Exercise materials below:

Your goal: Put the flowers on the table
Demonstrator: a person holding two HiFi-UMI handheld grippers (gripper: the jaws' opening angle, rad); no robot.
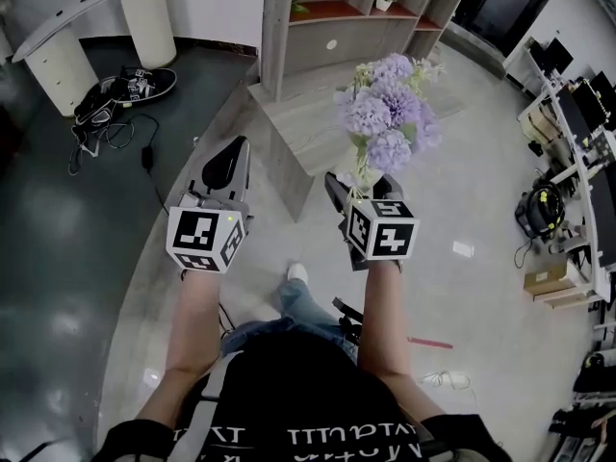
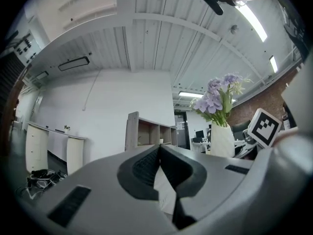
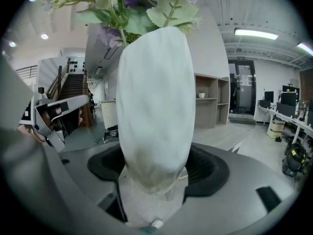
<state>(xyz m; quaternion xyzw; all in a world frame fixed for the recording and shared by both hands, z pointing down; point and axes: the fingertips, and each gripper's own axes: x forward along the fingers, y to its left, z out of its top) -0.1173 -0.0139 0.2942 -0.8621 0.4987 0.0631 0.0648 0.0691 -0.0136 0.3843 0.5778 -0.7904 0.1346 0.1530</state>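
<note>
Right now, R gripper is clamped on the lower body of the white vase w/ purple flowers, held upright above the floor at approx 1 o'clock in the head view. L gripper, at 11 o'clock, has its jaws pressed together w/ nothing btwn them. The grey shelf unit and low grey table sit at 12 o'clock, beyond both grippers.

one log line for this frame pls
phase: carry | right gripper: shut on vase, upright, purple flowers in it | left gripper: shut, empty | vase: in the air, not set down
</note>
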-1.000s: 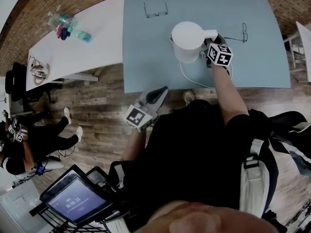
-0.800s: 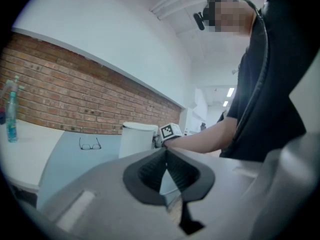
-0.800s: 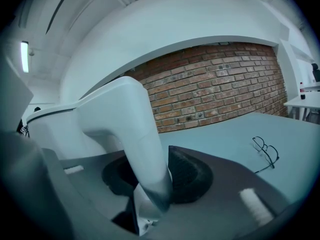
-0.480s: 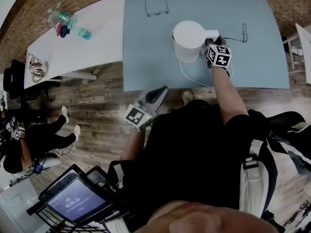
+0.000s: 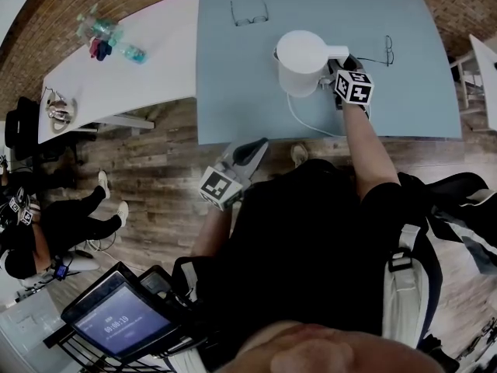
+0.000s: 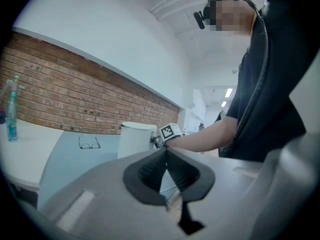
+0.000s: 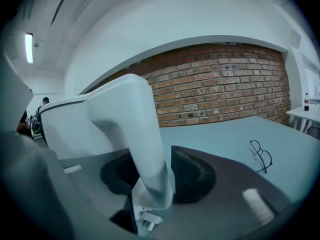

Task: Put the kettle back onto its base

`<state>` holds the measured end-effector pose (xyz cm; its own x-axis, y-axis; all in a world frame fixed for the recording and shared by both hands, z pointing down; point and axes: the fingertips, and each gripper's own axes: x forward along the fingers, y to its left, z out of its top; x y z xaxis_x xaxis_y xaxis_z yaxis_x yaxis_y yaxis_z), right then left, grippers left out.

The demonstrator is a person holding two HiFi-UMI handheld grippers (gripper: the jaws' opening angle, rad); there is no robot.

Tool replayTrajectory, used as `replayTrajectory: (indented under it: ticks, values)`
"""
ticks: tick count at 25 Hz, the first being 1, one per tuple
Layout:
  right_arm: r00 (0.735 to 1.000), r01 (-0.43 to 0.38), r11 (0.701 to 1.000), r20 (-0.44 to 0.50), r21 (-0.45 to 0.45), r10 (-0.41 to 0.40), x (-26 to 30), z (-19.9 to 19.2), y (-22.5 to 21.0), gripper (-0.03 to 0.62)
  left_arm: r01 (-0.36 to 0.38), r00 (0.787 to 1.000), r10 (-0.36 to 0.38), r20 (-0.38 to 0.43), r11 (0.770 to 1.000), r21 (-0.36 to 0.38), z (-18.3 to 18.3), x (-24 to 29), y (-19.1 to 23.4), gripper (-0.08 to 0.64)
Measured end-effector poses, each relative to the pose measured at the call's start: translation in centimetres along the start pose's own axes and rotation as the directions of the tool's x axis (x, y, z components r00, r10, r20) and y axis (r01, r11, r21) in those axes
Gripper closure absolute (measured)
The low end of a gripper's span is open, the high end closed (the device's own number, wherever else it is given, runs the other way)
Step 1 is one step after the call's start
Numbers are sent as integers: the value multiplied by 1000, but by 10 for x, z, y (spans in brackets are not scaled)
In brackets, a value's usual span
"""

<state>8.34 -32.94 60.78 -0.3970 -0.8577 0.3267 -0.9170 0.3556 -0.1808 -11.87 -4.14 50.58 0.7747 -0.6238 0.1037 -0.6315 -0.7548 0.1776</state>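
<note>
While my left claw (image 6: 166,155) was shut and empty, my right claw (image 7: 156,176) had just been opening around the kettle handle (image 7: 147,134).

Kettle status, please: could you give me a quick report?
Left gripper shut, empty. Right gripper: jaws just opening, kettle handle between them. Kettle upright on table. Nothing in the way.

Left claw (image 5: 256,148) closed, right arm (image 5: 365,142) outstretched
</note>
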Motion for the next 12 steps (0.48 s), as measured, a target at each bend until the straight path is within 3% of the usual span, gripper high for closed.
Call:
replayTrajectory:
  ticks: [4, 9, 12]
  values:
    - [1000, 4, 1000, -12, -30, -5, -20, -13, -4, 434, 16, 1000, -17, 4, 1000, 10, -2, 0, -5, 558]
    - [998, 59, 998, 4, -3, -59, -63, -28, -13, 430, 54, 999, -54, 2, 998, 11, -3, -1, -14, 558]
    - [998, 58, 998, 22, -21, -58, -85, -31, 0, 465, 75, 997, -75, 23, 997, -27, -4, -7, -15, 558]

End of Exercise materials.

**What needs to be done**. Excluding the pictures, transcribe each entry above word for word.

**Response area**.
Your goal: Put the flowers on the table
Demonstrator: a person holding two HiFi-UMI handheld grippers (gripper: the jaws' opening angle, rad); no robot.
<state>(xyz m; quaternion xyzw; all in a world frame fixed for the recording and shared by both hands, z pointing down; point and axes: the fingertips, and each gripper's own axes: x forward along the fingers, y to its left, z out of its top) -0.1173 -0.0139 0.2942 -0.8621 0.4987 0.0631 0.0648 0.0691 -0.0136 0.3843 0.5778 -0.7904 0.1346 0.1530</state>
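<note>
Right now, R gripper is clamped on the lower body of the white vase w/ purple flowers, held upright above the floor at approx 1 o'clock in the head view. L gripper, at 11 o'clock, has its jaws pressed together w/ nothing btwn them. The grey shelf unit and low grey table sit at 12 o'clock, beyond both grippers.

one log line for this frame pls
phase: carry | right gripper: shut on vase, upright, purple flowers in it | left gripper: shut, empty | vase: in the air, not set down
</note>
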-1.000s: 
-0.800s: 
-0.800s: 
-0.480s: 
+0.000s: 
+0.000s: 
+0.000s: 

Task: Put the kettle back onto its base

`<state>` holds the measured end-effector pose (xyz cm; its own x-axis, y-axis; all in a world frame fixed for the recording and shared by both hands, z pointing down; point and axes: the fingertips, and each gripper's own axes: x forward along the fingers, y to its left, z out of its top; x y z xaxis_x xaxis_y xaxis_z yaxis_x yaxis_y yaxis_z), right then left, grippers left out.

The demonstrator is a person holding two HiFi-UMI handheld grippers (gripper: the jaws' opening angle, rad); there is no robot.

Tool replayTrajectory, used as `replayTrajectory: (indented under it: ticks, values)`
"""
ticks: tick count at 25 Hz, the first being 1, one per tuple
Layout:
  right_arm: r00 (0.735 to 1.000), r01 (-0.43 to 0.38), r11 (0.701 to 1.000), r20 (-0.44 to 0.50), r21 (-0.45 to 0.45), r10 (-0.41 to 0.40), x (-26 to 30), z (-19.9 to 19.2), y (-22.5 to 21.0), gripper (-0.03 to 0.62)
  left_arm: r01 (-0.36 to 0.38), r00 (0.787 to 1.000), r10 (-0.36 to 0.38), r20 (-0.38 to 0.43), r11 (0.770 to 1.000), r21 (-0.36 to 0.38), z (-18.3 to 18.3), x (-24 to 29), y (-19.1 to 23.4), gripper (-0.08 to 0.64)
Measured end-effector poses, each relative to the pose measured at the call's start: translation in centimetres along the start pose's own axes and rotation as the directions of the tool's x axis (x, y, z components r00, r10, r20) and y axis (r01, r11, r21) in those axes
Gripper closure absolute (measured)
The low end of a gripper's span is open, the high end closed (the device's own number, wherever else it is given, runs the other way)
Step 1 is one step after the call's start
Numbers are sent as integers: the value multiplied by 1000, but by 10 for x, z, y (spans in brackets are not scaled)
In brackets, a value's usual span
"""

<state>8.34 -32.94 60.78 -0.3970 -0.8577 0.3267 -0.9170 0.3556 -0.1808 -11.87 -4.14 50.58 0.7747 -0.6238 0.1037 -0.6315 -0.7548 0.1776</state>
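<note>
While my left claw (image 6: 166,155) was shut and empty, my right claw (image 7: 156,176) had just been opening around the kettle handle (image 7: 147,134).

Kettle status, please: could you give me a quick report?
Left gripper shut, empty. Right gripper: jaws just opening, kettle handle between them. Kettle upright on table. Nothing in the way.

Left claw (image 5: 256,148) closed, right arm (image 5: 365,142) outstretched
</note>
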Motion for the next 12 steps (0.48 s), as measured, a target at each bend until the straight path is within 3% of the usual span, gripper high for closed.
Call:
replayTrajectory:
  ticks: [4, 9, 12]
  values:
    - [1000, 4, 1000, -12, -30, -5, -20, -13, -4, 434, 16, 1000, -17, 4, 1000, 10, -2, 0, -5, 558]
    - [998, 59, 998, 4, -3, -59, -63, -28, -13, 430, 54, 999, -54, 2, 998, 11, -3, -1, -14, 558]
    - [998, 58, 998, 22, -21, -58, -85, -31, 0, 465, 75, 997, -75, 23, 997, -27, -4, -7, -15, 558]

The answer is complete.